Die Argumente der Literatur:
- 278 Abs. 6 Satz 1 ZPO unterscheide sprachlich zwischen „schriftlich“ (Var. 1) und „durch Schriftsatz“ (Var. 2). „Schriftlich“ i. S. d. Var. 1 müsse daher als materielles Schriftformerfordernis verstanden werden.
- Zudem sei ein Vergleichsvorschlag neben einer Prozesshandlung auch eine materiell-rechtliche Willenserklärung. Vor diesem Hintergrund könne „schriftlich“ nur als materielles Schriftformerfordernis verstanden werden.
Die Gegenargumente des ArbG Stuttgarts:
- Der Wortlaut des § 278 Abs. 6 Satz 1 ZPO sei sprachlich missglückt. In der Gesetzesbegründung seien keine Anhaltspunkte zu finden, dass eine Differenzierung und die materielle Schriftform in Var. 1 gewollt sei.
- Auch der Sinn und Zweck der Norm bestätige dies. § 278 Abs. 6 Satz 1 Var. 1 ZPO sei eingeführt worden, um den prozessualen Alltag zu vereinfachen.

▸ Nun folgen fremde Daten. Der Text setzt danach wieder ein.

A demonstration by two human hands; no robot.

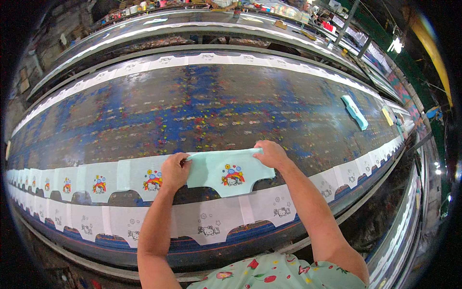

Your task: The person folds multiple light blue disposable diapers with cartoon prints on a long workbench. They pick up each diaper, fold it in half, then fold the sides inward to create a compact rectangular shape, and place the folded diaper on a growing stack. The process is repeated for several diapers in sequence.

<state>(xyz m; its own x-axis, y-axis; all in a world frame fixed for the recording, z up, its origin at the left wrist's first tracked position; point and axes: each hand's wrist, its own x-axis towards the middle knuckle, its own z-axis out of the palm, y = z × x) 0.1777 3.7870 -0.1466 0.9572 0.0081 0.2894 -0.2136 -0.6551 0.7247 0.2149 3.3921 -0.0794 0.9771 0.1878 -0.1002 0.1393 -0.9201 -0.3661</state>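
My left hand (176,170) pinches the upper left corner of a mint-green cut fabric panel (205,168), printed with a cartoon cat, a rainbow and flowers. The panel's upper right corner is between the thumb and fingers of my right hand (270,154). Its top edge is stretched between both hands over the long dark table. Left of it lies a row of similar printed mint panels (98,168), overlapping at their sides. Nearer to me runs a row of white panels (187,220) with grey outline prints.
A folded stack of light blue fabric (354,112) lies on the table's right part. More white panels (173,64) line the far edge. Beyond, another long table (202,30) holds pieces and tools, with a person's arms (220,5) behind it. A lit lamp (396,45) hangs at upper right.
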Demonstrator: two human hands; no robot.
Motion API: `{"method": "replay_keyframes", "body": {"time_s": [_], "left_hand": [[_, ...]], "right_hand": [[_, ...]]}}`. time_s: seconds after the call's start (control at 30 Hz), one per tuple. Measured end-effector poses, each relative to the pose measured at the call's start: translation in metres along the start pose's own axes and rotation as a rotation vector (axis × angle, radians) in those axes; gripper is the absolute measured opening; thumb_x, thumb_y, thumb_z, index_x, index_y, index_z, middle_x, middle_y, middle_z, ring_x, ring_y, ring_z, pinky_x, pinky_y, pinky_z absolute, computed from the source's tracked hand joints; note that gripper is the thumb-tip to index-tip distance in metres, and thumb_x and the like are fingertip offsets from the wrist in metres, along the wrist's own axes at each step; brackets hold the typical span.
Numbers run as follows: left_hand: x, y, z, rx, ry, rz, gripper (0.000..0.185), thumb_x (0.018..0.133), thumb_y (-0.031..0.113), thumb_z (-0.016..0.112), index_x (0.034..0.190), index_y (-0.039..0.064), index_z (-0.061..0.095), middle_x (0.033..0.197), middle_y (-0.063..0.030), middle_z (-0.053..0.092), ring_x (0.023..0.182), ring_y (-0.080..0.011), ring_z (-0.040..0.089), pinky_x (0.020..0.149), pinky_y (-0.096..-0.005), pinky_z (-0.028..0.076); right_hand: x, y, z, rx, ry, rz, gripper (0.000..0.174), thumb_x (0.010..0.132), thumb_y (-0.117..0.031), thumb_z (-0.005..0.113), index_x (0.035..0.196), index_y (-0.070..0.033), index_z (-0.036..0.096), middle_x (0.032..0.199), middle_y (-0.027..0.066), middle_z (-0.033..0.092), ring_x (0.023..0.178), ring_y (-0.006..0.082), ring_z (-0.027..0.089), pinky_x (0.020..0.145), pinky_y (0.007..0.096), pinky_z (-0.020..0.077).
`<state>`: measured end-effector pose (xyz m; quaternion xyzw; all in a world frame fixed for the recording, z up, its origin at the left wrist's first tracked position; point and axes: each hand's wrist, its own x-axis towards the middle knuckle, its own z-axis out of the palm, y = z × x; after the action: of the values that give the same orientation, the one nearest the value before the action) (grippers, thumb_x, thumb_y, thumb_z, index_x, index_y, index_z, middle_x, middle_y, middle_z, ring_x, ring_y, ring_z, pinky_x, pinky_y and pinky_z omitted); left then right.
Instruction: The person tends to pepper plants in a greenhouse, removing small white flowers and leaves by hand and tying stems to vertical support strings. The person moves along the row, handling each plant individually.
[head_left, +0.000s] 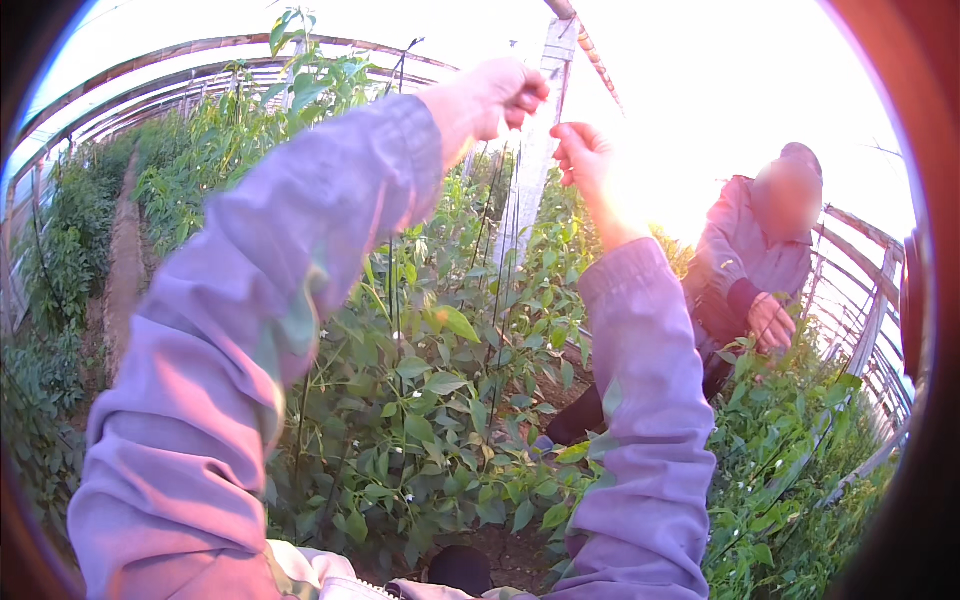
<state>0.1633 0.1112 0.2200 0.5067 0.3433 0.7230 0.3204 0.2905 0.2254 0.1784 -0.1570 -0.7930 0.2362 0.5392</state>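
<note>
Both arms reach up in long sleeves. My left hand (499, 101) is raised high in front of a white post (529, 187), its fingers curled and pinched; a small dark bit, perhaps string, shows near the fingertips. My right hand (586, 157) is a little lower and to the right, thumb and forefinger pinched together. The two hands are apart, and glare hides whether a thin string runs between them. Below them, dark vertical strings (496, 322) run down among leafy pepper-like plants (439, 382) with small white flowers.
A co-worker (757, 247) bends over plants on the right, one hand among the leaves. Curved greenhouse hoops (187, 49) arch overhead. A dirt path (126, 262) lies between rows at the left. More plants (780, 450) stand close at the lower right.
</note>
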Motion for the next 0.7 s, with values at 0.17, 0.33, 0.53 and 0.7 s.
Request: {"method": "replay_keyframes", "body": {"time_s": [0.17, 0.33, 0.53, 0.7], "left_hand": [[0.021, -0.020, 0.004, -0.306, -0.295, -0.203, 0.005, 0.082, 0.000, 0.055, 0.085, 0.000, 0.052, 0.066, -0.0046, 0.053, 0.045, -0.0050, 0.040, 0.034, -0.0161, 0.024], [0.011, -0.030, -0.004, 0.293, -0.137, 0.136, 0.009, 0.088, 0.006, 0.059, 0.096, 0.003, 0.059, 0.067, -0.0018, 0.060, 0.049, -0.0032, 0.043, 0.041, -0.0179, 0.031], [0.022, -0.039, -0.015, 0.439, -0.097, 0.449, 0.013, 0.086, 0.019, 0.067, 0.085, 0.006, 0.065, 0.065, -0.0017, 0.063, 0.049, -0.0023, 0.045, 0.042, -0.0187, 0.030], [0.036, -0.033, -0.014, 0.077, -0.006, -0.001, 0.011, 0.085, 0.012, 0.058, 0.075, 0.007, 0.057, 0.060, -0.0005, 0.055, 0.046, -0.0061, 0.044, 0.039, -0.0218, 0.031]], "right_hand": [[0.014, 0.006, 0.008, 0.013, -0.050, -0.013, 0.034, 0.092, -0.028, 0.060, 0.119, -0.007, 0.062, 0.086, 0.0038, 0.064, 0.070, 0.0094, 0.056, 0.060, 0.0238, 0.0479], [0.021, -0.009, -0.015, -0.398, -0.160, -0.072, 0.030, 0.093, -0.027, 0.058, 0.117, -0.009, 0.064, 0.090, 0.0060, 0.066, 0.073, 0.0120, 0.059, 0.064, 0.0265, 0.0496], [0.041, -0.025, -0.026, -0.634, 0.015, -0.514, 0.030, 0.092, -0.028, 0.059, 0.115, -0.010, 0.063, 0.105, 0.0089, 0.067, 0.079, 0.0164, 0.065, 0.067, 0.0317, 0.0511], [0.030, -0.030, -0.016, 0.010, 0.178, -0.049, 0.025, 0.094, -0.022, 0.057, 0.112, -0.006, 0.062, 0.115, 0.0072, 0.059, 0.078, 0.0148, 0.065, 0.052, 0.0249, 0.0467]]}}
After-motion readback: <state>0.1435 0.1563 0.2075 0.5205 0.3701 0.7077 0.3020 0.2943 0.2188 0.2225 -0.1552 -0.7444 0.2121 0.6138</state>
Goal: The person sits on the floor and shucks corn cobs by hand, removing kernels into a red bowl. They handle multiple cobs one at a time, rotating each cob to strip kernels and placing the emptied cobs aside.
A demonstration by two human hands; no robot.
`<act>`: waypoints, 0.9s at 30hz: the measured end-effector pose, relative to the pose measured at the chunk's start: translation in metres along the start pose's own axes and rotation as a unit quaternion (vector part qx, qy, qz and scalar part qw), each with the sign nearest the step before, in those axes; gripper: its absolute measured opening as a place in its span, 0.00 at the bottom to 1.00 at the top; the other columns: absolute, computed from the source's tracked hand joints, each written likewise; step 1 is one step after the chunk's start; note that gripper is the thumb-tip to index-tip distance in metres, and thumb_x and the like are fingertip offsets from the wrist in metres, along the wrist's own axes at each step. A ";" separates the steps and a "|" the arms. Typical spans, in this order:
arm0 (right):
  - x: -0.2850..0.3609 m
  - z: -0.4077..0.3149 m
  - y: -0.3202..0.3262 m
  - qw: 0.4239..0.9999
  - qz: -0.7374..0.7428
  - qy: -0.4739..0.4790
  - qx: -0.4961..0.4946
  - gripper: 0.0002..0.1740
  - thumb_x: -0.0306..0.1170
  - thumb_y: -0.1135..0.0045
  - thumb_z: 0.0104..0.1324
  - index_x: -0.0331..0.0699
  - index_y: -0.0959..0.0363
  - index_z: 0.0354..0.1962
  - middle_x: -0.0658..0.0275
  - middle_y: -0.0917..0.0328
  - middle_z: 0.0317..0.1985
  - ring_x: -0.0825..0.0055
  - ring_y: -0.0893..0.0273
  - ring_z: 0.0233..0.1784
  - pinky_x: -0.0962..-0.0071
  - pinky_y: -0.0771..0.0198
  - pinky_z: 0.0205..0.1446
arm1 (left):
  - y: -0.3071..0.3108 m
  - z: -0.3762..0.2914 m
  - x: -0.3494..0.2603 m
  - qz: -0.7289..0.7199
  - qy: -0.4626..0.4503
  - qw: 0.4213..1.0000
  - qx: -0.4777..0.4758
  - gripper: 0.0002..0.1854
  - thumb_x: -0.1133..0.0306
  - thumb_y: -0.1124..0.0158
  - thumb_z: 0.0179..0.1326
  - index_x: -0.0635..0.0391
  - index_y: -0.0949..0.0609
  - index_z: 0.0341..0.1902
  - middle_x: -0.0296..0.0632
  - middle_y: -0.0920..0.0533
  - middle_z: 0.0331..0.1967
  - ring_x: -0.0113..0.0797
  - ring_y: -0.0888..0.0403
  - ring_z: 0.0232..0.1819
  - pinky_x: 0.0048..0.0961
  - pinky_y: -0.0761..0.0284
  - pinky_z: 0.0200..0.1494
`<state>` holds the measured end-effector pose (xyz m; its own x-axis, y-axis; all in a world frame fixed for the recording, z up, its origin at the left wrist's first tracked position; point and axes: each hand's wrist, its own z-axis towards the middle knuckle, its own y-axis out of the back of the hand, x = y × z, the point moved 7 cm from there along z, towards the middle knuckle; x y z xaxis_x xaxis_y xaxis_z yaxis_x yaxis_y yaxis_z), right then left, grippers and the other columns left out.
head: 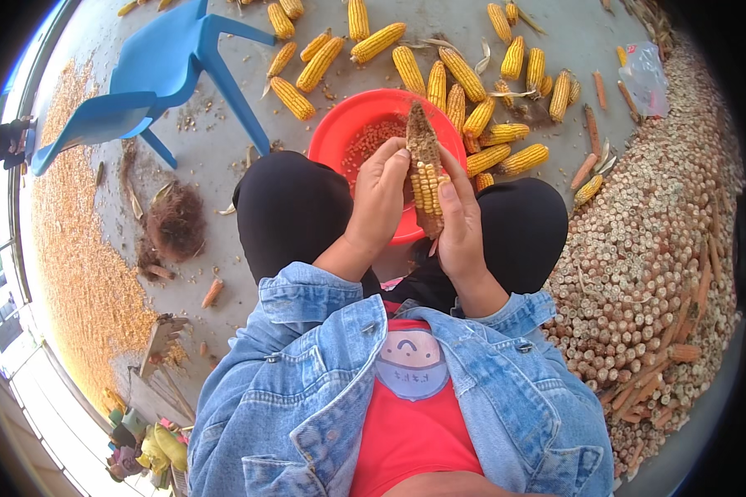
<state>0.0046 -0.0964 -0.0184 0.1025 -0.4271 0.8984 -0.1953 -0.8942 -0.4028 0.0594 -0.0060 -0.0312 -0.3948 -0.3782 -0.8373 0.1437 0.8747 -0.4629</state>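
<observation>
An ear of corn (428, 180), partly stripped of its kernels and brown at the tip, is held upright between both hands above a red plastic basin (329, 133). My left hand (382, 186) grips its left side, the thumb and fingertips near the bare upper part. On the right side, my right hand (457, 208) wraps the lower part, its thumb by the remaining yellow kernels. Loose kernels (373, 140) lie in the basin, which my hands and knees partly cover. Whole yellow ears (488, 158) rest on the floor against the basin's right side.
A blue plastic chair (161, 62) stands at upper left. Spread kernels (81, 267) cover the far left floor, near a clump of corn silk (177, 222). A large stack of cobs (628, 267) fills the right, with a clear plastic bag (645, 81) above it.
</observation>
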 end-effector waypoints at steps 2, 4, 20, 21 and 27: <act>0.002 -0.001 -0.003 1.000 0.018 -0.008 0.009 0.26 0.35 0.65 0.75 0.31 0.48 0.66 0.59 0.37 0.63 0.76 0.38 0.65 0.75 0.44 0.69 | 0.001 0.000 0.003 -0.027 0.017 0.999 0.005 0.11 0.70 0.57 0.69 0.61 0.24 0.43 0.32 0.23 0.33 0.17 0.28 0.32 0.17 0.30 0.38; 0.002 0.002 -0.002 0.999 0.037 -0.016 -0.022 0.27 0.37 0.68 0.75 0.30 0.47 0.66 0.58 0.36 0.62 0.75 0.36 0.64 0.73 0.42 0.67 | 0.000 0.000 0.009 -0.053 0.042 0.998 -0.002 0.12 0.68 0.56 0.71 0.61 0.24 0.43 0.31 0.24 0.33 0.16 0.29 0.31 0.16 0.30 0.37; 0.008 0.000 0.004 0.980 -0.179 0.087 -0.017 0.27 0.36 0.69 0.77 0.27 0.51 0.67 0.55 0.40 0.65 0.69 0.41 0.68 0.73 0.47 0.70 | -0.008 -0.008 0.007 0.210 -0.113 0.971 0.003 0.17 0.60 0.54 0.72 0.66 0.26 0.45 0.50 0.25 0.37 0.44 0.26 0.42 0.33 0.31 0.48; 0.009 -0.001 0.004 0.979 -0.181 0.088 -0.018 0.27 0.37 0.70 0.77 0.28 0.51 0.67 0.54 0.40 0.65 0.69 0.41 0.68 0.73 0.46 0.70 | -0.008 -0.009 0.009 0.203 -0.117 0.972 -0.001 0.17 0.61 0.55 0.72 0.66 0.26 0.45 0.50 0.25 0.38 0.44 0.26 0.42 0.33 0.31 0.48; 0.009 -0.002 0.001 0.986 -0.143 0.084 -0.019 0.28 0.36 0.69 0.77 0.28 0.52 0.67 0.55 0.41 0.65 0.70 0.41 0.68 0.74 0.46 0.70 | -0.004 -0.009 0.009 0.193 -0.106 0.975 -0.020 0.17 0.63 0.58 0.74 0.65 0.25 0.45 0.49 0.23 0.38 0.42 0.24 0.41 0.31 0.30 0.48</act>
<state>0.0031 -0.1004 -0.0103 -0.0040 -0.1266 0.9919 -0.2178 -0.9680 -0.1244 0.0471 -0.0102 -0.0343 -0.1211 -0.0681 -0.9903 0.2082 0.9737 -0.0924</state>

Vor der Einführung musste das Gericht auch einen durch die Parteien ausgehandelten Vergleich nochmals zur Annahme unterbreiten. Die Norm habe ausschließlich einen prozessualen Hintergrund und sei daher in diesem Lichte auszulegen.
- Schließlich spreche auch der Wille des Gesetzgebers für diese Auslegung. Hinsichtlich materiell-rechtlicher Erfordernisse verweise die Gesetzesbegründung ausdrücklich auf § 779 BGB. Zudem wäre es Rechtsanwält:innen ab dem 01.01.2022 nicht mehr möglich, ausschließlich mit der beA-Basiskarte ohne Signaturzertifikat, einen Vergleichsvorschlag wirksam einzureichen.
Das Ergebnis:
Die Beklagtenvertreterin durfte aufatmen; ihr Vergleichsvorschlag mit einfacher Signatur reichte aus.
Konsequenzen für die Praxis
Die Entscheidung lässt ebenso alle beA-Nutzer:innen aufatmen. Als erste Entscheidung zu diesem Thema ist das Urteil von enormer praktischer Bedeutung. Um einen wirksamen Vergleichsvorschlag einzureichen, stehen Rechsanwält:innnen weiterhin beide Varianten des § 46c Abs. 3 Satz 1 Var. 2 ArbGG bzw. § 130a Abs. 3 Satz 1 Var. 2 ZPO alternativ zur Verfügung. Eine gegenteilige Entscheidung hätte zur Folge, dass die beA-Nutzung stark eingeschränkt und verkompliziert würde. Jenseits dieser praktischen Erwägungen überzeugt die Entscheidung auch in ihrer Begründung und verdient voll und ganz Zustimmung.
Beraterhinweis
Leider ist nicht auszuschließen, dass ein anderes Gericht abweichend entscheidet. Vor diesem Hintergrund führt das Arbeitsgericht in seinen Gründen aus, dass es eine Klarstellung durch den Gesetzgeber aus dem Aspekt der Rechtssicherheit für dringend geboten hält. Auch dem ist zuzustimmen. Ich sehe die Entscheidung jedoch bereits jetzt als alternativlos. Um das Risiko aus anwaltlicher Vorsicht zu minimieren und vor allem, um zeitraubende Diskussionen zu umgehen, empfiehlt es sich dennoch, einen Vergleichsvorschlag stets qualifiziert signiert einzureichen.